In early September, a six-year legal legal battle came to a point of resolution when Dalas Gundersen was awarded eight figures from his former firm and an additional $8 million from Paul Betenbaugh, an ex-colleague who was the alleged mastermind behind the Craigslist scheme.
Lisa Rodriguez, an Edward Jones broker who is still with the firm, was also ordered to pay $937,500 in punitive damages for her alleged role in the Northern California defamation and intimidation lawsuit.
But an Edward Jones spokesperson says the case isn’t over. In a statement provided to Financial Planning via email, the spokesperson said the firm has already started the process of seeking judicial review.
They added that the actions of Betenbaugh, who was fired from Edwards Jones in February 2016, are “inconsistent with the values of our firm.”
“We are disappointed in the jury’s verdict as it relates to this case,” the statement said. “Dalas Gundersen accused former financial advisor Paul Betenbaugh of cyberbullying and defamation. It’s important to note that, before trial, the court ruled neither Edward Jones nor any of its financial advisors had any knowledge of Betenbaugh’s misconduct and are not responsible for it.”
The firm also stands by Rodriguez, affirming that she also was unaware of the scheme Betenbaugh carried out.
“While we typically do not comment on ongoing litigation, the case against Edward Jones and Lisa Rodriguez is without merit,” the statement said. “We will continue to support Ms. Rodriguez in her service to Edward Jones’ clients and their families.”
The path to September 2021’s settlement began in September 2015, nine months after Gundersen was fired from Edward Jones for violating a company policy on trade confirmations.
According to BrokerCheck, Gundersen entered trades based on instructions given to a nonregistered branch office administrator without confirming the trades with his clients. He also admitted to providing inaccurate information to the firm’s compliance department in relation to the trades.
When he was fired from the firm, Gundersen lost access to the $150 million book of business he spent the previous 15 years of his career building. The only thing he retained in the split was his phone number, and he was barred from soliciting any of his former clients.
Gundersen was replaced at the Edwards Jones office in Willows, California by Rodriguez, who was mentored by Betenbaugh.
The Sacramento Bee reported that when a former Gundersen client slated to work with Rodriguez going forward submitted a complaint letter to Edward Jones about his new broker’s fees and attitude, Betenbaugh got angry and wanted to retaliate.
In a sworn declaration from March 2016, Betenbaugh said he decided to make posts on Chico Craigslist that would “annoy” Gundersen.
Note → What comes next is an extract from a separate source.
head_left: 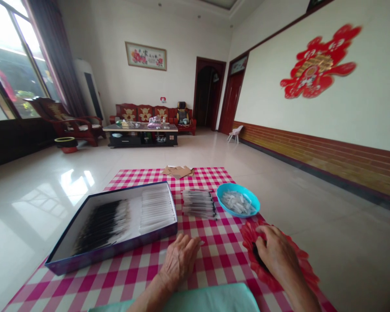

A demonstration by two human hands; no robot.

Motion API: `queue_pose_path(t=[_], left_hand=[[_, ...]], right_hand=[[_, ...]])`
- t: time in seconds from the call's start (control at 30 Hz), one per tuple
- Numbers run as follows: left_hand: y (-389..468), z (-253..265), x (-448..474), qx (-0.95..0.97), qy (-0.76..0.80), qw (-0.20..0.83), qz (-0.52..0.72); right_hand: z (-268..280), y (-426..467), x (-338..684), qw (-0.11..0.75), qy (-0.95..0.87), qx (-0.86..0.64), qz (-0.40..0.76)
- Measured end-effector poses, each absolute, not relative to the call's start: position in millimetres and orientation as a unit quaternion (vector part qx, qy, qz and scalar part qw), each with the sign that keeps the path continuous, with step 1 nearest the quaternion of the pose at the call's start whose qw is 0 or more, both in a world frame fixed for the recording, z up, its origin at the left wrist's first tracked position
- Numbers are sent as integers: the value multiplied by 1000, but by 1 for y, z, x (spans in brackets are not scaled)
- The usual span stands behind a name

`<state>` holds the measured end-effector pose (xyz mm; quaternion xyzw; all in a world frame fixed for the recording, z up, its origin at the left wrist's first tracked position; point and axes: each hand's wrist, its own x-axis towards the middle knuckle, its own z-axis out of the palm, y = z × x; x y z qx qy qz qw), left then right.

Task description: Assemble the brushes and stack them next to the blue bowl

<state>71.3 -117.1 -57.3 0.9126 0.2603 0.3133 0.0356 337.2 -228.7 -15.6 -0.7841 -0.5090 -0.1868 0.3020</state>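
Note:
My left hand (181, 258) rests low over the checked tablecloth, fingers curled and pressed together. A small pale tip pokes out at its fingertips; the rest of what it holds is hidden. My right hand (277, 251) reaches over a red petal-edged dish (300, 255), its fingers bent down towards the dark middle. Whatever they pinch cannot be seen. Behind my hands lies a bundle of slim pen-like sticks (199, 203), clear with dark ends. A blue bowl (255, 209) of small clear plastic pieces (237, 202) stands just beyond the red dish.
On the left, a dark-blue shallow box (117, 251) holds black sticks (99, 225) and a row of whitish tubes (157, 208). Cardboard pieces (179, 171) lie at the table's far edge. A folded mint-green cloth (214, 299) is nearest me. A low table (139, 128) stands across the room.

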Motion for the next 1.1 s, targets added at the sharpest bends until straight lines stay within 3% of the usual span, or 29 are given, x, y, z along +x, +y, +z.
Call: queue_pose_path(t=[0.17, 0.37, 0.67, 0.93, 1.1], left_hand=[[-120, -50, 70, 921, 258, 34, 289], [-120, -52, 70, 925, 243, 38, 291], [-121, -52, 71, 925, 196, 82, 313], [-117, -57, 67, 888, 266, 70, 368], [-119, -56, 67, 871, 252, 62, 418]], right_hand=[[-10, -215, 284, 431, -583, -685, -72], [-30, -198, 222, 457, -643, -609, 85], [-38, -199, 222, 477, -622, -613, 97], [-15, -213, 246, 637, -440, -630, 63], [-17, -213, 249, 639, -442, -627, 55]])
According to a lawsuit filed by the plaintiff, that annoyance took the form of Betenbaugh impersonating Gundersen and posting multiple fake sex ads seeking sexual encounters with men in September 2015.
The graphic ads listed Gundersen’s phone number and physical description. Gundersen’s lawsuit says his phone was soon flooded with unwanted calls and text messages, some including pictures of male genitalia.
Gundersen was visiting San Francisco with his wife when the first call related to the ad came in, according to Gundersen’s lawsuit. Another one of the callers was arrested for a violent crime shortly after contacting Gundersen.
According to the Sacramento Bee, Gundersen’s attorney was able to track down the source of the ads by contacting Verizon, Comcast and Craigslist. Months of subpoenas and court orders led to an email address and cell phone number owned by Betenbaugh.
The attorney also learned that the person behind the ads had been using a router owned by a small family-owned business located near the Edward Jones office where Betenbaugh worked.
Betenbaugh admitted to placing the ads in his declaration. Rodriguez, who was also listed as a defendant in the lawsuit, denied playing any part in the plot.
The sex ads weren’t the only incident referenced by Gundersen in his pursuit of damages. Court documents allege that one Edward Jones regional leader visited him after his termination and told him to leave town.
Gundersen’s lawsuit also states that Rodriguez and Betenbaugh began taunting him in March 2015 by placing a newspaper ad that alluded to his inability to contact his former clients. The ad’s headline read: “Is Your Broker Giving You the Cold Shoulder?”
Court records indicate that Rodriguez and Betenbaugh placed the “cold shoulder” ad with company approval.
The Glenn County Superior Court docket has seen a flurry of activity in the wake of the jury decision. All of the defendants have made motions for new trials and judgements notwithstanding the verdict.
Financial Planning has reached out to attorneys representing Gundersen, Betenbaugh and Rodriguez for comment. Edward Jones and Rodriguez are being represented by the same attorneys in this case, according to court records.